O kurna jaja i klotnie jak za dawnych lat!!
![](https://bundles.sfd.pl/Content/buziaki/7.gif)
Zacznijmy od tego ze w czasach kiedy dzialal Bruce, wszystkie nowoczesnie systemy ktore teraz odnosza sukcesy jeszcze nie istnialy, albo byly w powijakach, albo praktykowane byly w zaciszu zdala od zgielku medialnego( Tajlandia,
BJJ itp) Sztuki walki to jedna z lepiej rozwijajacych sie materii chyba. Przeciwnicy sa coraz lepsi przez co samemu trzeba zwiekszac swoje umijetnosci. Taki Royce jest przeciez lepszy niz wtedy kiedy rozslawil BJJ, zwiekszyl swoje skillsy costam juz poboksuje itp. bo wie ze samym bjj nie dalby rady pokonac wspoczesnych gladiatorow wlasnie jak Silva itp.

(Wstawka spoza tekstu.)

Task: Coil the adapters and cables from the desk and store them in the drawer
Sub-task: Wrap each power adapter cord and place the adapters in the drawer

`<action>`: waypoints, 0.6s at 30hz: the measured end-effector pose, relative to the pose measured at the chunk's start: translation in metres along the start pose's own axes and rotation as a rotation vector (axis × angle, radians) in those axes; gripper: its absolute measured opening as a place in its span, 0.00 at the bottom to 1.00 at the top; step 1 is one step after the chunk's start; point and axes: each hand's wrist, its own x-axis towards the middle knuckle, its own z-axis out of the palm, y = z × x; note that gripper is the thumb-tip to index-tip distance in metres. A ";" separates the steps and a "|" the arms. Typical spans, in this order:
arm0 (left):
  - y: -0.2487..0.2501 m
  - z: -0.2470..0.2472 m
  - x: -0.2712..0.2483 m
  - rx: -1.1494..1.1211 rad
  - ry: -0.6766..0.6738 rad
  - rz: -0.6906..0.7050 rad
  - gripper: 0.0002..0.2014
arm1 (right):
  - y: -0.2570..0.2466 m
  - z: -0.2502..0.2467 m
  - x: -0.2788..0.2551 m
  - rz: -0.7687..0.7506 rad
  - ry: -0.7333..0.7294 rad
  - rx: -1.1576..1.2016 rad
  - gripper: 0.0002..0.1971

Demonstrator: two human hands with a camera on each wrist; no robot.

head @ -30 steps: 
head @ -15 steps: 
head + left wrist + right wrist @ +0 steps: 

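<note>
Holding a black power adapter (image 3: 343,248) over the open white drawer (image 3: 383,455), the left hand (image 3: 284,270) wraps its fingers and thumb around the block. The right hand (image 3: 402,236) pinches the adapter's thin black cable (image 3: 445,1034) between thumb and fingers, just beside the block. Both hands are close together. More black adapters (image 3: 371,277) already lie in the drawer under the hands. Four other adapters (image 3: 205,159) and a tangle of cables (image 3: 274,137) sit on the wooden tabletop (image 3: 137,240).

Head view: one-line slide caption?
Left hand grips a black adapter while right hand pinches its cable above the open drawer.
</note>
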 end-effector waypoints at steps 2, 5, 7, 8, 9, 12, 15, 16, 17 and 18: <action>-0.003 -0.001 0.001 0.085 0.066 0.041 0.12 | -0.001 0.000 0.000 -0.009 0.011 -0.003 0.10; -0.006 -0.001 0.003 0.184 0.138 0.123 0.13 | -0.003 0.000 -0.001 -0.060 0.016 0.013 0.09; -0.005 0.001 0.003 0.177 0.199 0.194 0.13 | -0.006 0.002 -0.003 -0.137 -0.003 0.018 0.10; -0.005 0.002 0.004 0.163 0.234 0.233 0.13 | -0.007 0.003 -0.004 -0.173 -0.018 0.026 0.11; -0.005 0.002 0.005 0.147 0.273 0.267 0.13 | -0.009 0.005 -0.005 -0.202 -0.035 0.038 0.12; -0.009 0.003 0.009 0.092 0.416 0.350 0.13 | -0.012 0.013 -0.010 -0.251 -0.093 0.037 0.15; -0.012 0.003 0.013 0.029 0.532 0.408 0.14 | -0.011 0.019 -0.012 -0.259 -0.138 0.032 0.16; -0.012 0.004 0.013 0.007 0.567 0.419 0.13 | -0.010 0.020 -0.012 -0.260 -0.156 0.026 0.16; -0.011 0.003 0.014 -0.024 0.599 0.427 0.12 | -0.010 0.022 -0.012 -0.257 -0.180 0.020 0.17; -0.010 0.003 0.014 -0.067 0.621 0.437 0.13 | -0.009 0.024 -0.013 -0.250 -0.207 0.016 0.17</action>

Gdyby zyl dzis Bruce mysle ze sam kulal by sie na macie akademii Gracich, cwiczyl u jakiegos Taja itp. Wszystko poszlo do przodu w sportach walki nie ma co porownywac co bylo kiedys a jest teraz. Bruce jest legenda, i takie zadanie spelnia zwrocil oczy swiata na sporty walki, to dzieku niemu dzis Jet Li wymiata w Zabojczej Broni 4. Dzieki niemu ludzie zainteresowali sie tematyka SW, zaczeli odwiedzac swoje Szkolki Dojo Gymy czy jak tam chcecie. Gdyby nie on swiat nie wiedzialby ze jest wiecej niz 2 czy 3 sporty walki, bycmoze nie byloby Pride`a, a Silca w tym momencie nie przygotowalby sie do gali tylko nap*****la jakichs zuli pod brazylijskim spozywczym. To ze trenujemy mysle jest zasluga wlasnie Bruce, bo skad dowiedzieliscie sie ze jest cos takiego jak Sport walki ? Z TV, dlatego ze do TV przyniosl ten temat maly chinczyk.